Best known for his convoluted hip-hopera Hustle and Flow, writer/director Craig Brewer can’t seem to decide on a genre for his newest music-driven comedy, drama, romance, nymphomaniac, drug, exploitation film.
The lack of direction is almost made up for by a selection of muddy blues songs highlighting the perennial plight of unrequited love, but – much like a hippy at a bumper sticker sale – the music goes overboard.
Perhaps realizing the story alone couldn’t drive the film, Brewer overemployed the convention of music as catharsis.
This is not to take away from the performances of Samuel L. Jackson and Christina Ricci, who both proffer their best outings in recent memory (not to take anything away from Snakes on a Plane).
Jackson becomes Lazarus, a God fearing musician recently forced to watch his wife flee to the arms of another, while the newly heroine-chic Ricci convincingly plays an often scantily clad white-trash nymphomaniac, Rae.

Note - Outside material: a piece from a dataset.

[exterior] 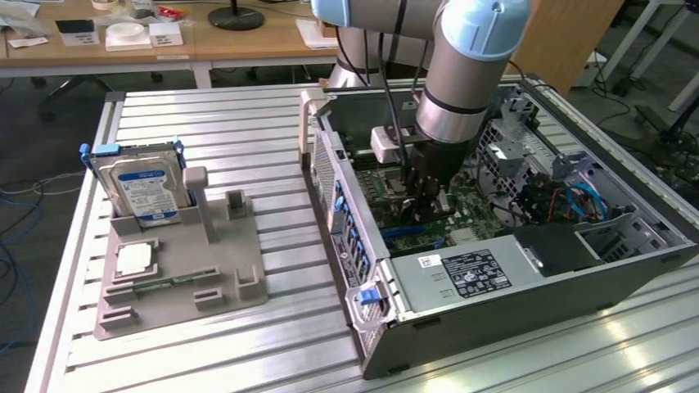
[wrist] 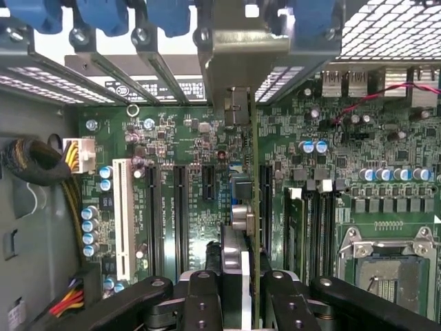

The film, despite marketing suggesting otherwise, is dominated by the platonic relationship that develops between Lazarus and Rae. The chain that is so prominently displayed in the film’s promotional material serves not as some sort of sexual device, but as a symbol of Lazarus’ misguided attempts to subdue the “sin” of Rae’s constant, crazy sexual longings.
The relationship plays well as the ever-salty Jackson brandishes his impressive catalogue of uses for everyone’s favorite “f” word. However, it seems the movie may have been an excuse to show off some of Ricci’s physical aspects, flaunting more than just her face.
The performances of Ricci and Jackson stand in stark contrast to that of Justin Timberlake, who plays Rae’s love interest, Ronnie. Granted, the man is bringing sexy back, but as he sighs and clenches his jaw in fits of overacting, Timberlake’s performance is mirrored in Jackson’s fake beard.
If the drive of the film is to portray rural American life in a realistic way, the movie more than succeeds. Refusing to adopt the tendency of the modern film industry to glamorize small-town life, Brewer doesn’t insult the viewer by placing Jennifer Lopez in a doublewide with pink velvet wallpaper and a Waterford crystal chandelier.
However, the way in which every solitary point of the film is oversold and beaten to death – dumbing down the movie in the process – is insult enough. Take, for instance, Rae’s nymphomania. Despite Ricci’s best efforts, the way in which Rae’s overwhelming sexual obsession is presented slaps the viewer in the face, seeming to say, “Hey, look at what I can do!”
Ultimately, the story is one of spiritual release. The point is taken home with the viewer not because it’s cleverly crafted, but because there is no other choice. The music is amazing and Jackson excels, but the film is about 15 minutes too long.